TWELVE months ago he was a bright hope frustrated by a lack of opportunities.
Now Ben Close has 20-plus appearances in Pompey’s midfield at League One level and a new contract under his belt.
Life is good for the Southsea lad – but he has ambitions for it to get a lot, lot better.
Close has emerged as a significant player in Kenny Jackett’s plans after failing to pick up a single minute of league action under former boss Paul Cook last term.
The 21-year-old also grabbed his maiden league goal in the 3-2 win at Blackpool last month.
He believes he’s got more of those in his locker as he targets continuing his rise with his home-town club.

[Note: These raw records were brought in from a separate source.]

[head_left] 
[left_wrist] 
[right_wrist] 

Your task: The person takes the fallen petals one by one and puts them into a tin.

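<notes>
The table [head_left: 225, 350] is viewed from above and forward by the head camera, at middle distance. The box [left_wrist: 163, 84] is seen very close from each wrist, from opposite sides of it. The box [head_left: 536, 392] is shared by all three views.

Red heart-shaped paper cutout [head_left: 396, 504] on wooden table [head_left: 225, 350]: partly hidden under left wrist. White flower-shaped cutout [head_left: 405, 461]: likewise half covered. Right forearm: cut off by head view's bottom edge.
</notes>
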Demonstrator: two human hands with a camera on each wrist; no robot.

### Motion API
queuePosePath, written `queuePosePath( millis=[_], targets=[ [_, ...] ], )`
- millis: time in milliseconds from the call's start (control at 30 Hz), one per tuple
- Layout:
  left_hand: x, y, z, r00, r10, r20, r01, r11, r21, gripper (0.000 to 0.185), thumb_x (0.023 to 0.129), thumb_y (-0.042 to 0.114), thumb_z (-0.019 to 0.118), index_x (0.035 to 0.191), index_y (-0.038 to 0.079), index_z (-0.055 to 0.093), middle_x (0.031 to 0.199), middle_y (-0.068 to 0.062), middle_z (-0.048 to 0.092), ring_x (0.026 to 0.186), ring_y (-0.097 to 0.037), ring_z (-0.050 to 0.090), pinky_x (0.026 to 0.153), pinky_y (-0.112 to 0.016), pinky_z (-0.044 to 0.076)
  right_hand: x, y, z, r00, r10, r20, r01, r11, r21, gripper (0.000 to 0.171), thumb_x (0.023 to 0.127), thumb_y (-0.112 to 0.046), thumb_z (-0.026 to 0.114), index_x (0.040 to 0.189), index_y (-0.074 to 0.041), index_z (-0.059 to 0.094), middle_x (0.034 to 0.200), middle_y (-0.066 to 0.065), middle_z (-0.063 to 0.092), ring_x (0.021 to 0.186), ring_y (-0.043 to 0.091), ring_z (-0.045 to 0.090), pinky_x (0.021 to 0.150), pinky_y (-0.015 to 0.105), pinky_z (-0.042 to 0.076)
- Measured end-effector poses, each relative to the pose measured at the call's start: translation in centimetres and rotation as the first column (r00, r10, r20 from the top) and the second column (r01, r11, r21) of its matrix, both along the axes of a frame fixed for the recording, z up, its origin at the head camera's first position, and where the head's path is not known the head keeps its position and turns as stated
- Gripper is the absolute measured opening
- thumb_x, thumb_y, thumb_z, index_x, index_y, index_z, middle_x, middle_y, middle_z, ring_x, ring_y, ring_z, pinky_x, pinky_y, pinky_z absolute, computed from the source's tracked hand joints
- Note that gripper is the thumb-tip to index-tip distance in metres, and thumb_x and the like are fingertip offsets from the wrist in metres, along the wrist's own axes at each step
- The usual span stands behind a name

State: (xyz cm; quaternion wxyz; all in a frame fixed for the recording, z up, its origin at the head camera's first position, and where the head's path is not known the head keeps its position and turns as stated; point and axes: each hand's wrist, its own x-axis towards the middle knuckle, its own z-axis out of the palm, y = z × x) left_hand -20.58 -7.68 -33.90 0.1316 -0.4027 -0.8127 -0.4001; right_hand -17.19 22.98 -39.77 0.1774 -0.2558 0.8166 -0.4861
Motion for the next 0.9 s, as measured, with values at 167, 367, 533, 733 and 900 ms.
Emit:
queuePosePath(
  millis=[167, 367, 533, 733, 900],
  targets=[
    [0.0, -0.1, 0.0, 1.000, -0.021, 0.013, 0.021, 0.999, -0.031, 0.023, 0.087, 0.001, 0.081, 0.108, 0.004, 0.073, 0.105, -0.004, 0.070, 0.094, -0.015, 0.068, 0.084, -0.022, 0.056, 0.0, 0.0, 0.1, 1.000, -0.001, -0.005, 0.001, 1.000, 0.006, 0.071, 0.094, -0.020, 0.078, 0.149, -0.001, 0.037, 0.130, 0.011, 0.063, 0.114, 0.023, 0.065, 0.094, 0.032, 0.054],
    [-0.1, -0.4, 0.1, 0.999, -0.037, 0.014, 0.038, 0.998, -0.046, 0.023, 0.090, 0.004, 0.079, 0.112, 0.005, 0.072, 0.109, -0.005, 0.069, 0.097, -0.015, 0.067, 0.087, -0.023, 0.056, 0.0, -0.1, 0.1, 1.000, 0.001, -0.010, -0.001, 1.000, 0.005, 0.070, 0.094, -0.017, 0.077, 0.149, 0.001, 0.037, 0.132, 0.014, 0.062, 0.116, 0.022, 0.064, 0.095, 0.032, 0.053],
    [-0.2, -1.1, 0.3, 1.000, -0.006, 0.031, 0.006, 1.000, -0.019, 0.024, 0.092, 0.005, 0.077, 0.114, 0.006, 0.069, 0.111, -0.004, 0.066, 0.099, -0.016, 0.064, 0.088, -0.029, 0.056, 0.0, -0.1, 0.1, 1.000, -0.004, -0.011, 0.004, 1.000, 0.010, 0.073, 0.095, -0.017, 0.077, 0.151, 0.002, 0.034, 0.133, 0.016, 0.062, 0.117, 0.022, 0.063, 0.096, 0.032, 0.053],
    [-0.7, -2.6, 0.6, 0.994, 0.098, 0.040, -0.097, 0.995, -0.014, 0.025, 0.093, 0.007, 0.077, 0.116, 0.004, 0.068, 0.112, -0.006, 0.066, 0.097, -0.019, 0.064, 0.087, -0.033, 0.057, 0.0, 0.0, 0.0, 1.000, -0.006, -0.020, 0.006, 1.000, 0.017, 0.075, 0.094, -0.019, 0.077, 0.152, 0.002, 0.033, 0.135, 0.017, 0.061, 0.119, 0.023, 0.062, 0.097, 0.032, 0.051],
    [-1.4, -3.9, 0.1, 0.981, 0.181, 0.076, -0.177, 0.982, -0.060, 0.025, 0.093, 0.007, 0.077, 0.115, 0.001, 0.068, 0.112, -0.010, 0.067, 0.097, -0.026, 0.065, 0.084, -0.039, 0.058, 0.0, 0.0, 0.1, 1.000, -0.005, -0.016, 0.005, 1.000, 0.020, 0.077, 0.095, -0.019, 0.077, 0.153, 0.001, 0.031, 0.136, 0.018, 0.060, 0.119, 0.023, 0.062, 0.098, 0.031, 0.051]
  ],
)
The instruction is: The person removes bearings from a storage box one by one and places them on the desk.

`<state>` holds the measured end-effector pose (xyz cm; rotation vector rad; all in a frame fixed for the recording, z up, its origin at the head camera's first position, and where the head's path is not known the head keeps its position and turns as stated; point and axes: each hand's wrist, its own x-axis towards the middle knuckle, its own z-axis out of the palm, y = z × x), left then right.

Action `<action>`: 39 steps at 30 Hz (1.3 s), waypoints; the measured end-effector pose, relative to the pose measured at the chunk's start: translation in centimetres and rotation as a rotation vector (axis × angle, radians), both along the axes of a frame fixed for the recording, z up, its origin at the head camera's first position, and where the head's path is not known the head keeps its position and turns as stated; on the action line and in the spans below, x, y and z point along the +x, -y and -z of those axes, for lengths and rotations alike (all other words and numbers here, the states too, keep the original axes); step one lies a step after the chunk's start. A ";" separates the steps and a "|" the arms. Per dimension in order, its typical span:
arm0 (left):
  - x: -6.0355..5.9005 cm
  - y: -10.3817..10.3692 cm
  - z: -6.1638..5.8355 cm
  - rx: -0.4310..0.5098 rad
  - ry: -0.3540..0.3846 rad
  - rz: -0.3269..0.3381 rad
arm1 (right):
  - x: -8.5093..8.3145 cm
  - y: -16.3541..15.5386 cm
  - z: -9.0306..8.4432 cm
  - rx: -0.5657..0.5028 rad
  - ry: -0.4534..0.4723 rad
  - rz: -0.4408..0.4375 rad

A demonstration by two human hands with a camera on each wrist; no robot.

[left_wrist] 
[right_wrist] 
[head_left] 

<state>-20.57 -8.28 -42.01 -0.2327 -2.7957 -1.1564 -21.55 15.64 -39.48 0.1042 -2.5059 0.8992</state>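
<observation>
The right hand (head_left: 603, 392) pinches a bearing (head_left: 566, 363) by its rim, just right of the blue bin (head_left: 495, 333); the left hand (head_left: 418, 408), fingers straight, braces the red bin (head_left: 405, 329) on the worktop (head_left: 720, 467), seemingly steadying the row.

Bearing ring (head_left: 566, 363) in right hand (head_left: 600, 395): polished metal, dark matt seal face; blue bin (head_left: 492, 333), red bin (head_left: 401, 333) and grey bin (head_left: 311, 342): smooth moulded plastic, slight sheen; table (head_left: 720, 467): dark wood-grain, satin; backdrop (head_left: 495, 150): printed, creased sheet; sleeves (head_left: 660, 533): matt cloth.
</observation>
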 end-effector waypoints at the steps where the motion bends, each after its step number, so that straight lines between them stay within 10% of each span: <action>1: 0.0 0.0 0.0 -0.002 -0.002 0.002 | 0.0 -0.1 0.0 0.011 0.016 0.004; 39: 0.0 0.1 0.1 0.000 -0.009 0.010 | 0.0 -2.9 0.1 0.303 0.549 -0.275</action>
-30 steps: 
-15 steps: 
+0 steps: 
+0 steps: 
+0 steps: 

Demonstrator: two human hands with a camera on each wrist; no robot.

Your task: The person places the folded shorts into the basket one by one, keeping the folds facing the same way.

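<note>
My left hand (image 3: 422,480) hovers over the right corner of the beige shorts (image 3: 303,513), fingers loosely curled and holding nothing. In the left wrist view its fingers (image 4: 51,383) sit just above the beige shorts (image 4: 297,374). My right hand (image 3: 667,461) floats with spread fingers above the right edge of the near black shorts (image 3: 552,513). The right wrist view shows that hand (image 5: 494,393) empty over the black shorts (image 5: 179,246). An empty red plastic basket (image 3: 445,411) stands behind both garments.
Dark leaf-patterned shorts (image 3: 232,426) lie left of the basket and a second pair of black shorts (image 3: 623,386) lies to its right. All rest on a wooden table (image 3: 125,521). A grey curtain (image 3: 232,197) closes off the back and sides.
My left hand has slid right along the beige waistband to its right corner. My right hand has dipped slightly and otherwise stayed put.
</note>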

Close said: ‘Players have to set themselves goals for the future and look for a standard where they want to reach.
‘If it’s the case (playing in the Championship) with this club that’d be ideal.
‘You want to reach the top and that’s the target you set for yourself. That’s the only target you should set.
‘This club looks like it’s only going in one direction.
‘I’d like to score a few more goals, too.
‘I scored 10 or 11 when I was a second-year scholar.
‘It’s a different kettle of fish where I am now, obviously. But that has to be what I’m aiming for.
‘Midfielders have to be aiming for that kind of high standard and we need to be chipping in with goals as well.’
Close is pleased he and the other emerging players at the club have quashed any notion they couldn’t make the grade at League One.
He said: ‘I think a few of the lads have answered the question.
‘Brandon (Haunstrup) has done well, Adam May had a run earlier in the season and Conor(Chaplin) scores when he plays.
‘You need that balance between young players and senior players with the experience.
‘Fair play to the gaffer, he’s giving young players a chance this season.’
Close currently finds himself vying with May, Danny Rose and Stuart O’Keefe for a holding-midfield berth.
He feels the quartet are showing brains can win over brawn in the midfield battleground.
Close added: ‘The other lads are helping me. They are providing good competition for places.
‘Whenever one of us has come out, another has stepped in and done really well.
‘We’re all pretty similar in the way we play the game.
‘We can all play together. As a combination, I can play with any one of them and they can play with anyone.
‘That’s good for the team when injuries and suspensions do happen.
‘Some managers like having someone big in there.
‘Some people want players to grab the game by the scruff of the neck with their physicality.
‘It’s not always necessary, though. You need to read the game well and you have to be sharp over short distances.
‘If you can get hold of the game with the ball and have good players around you then you can do it that way as well.’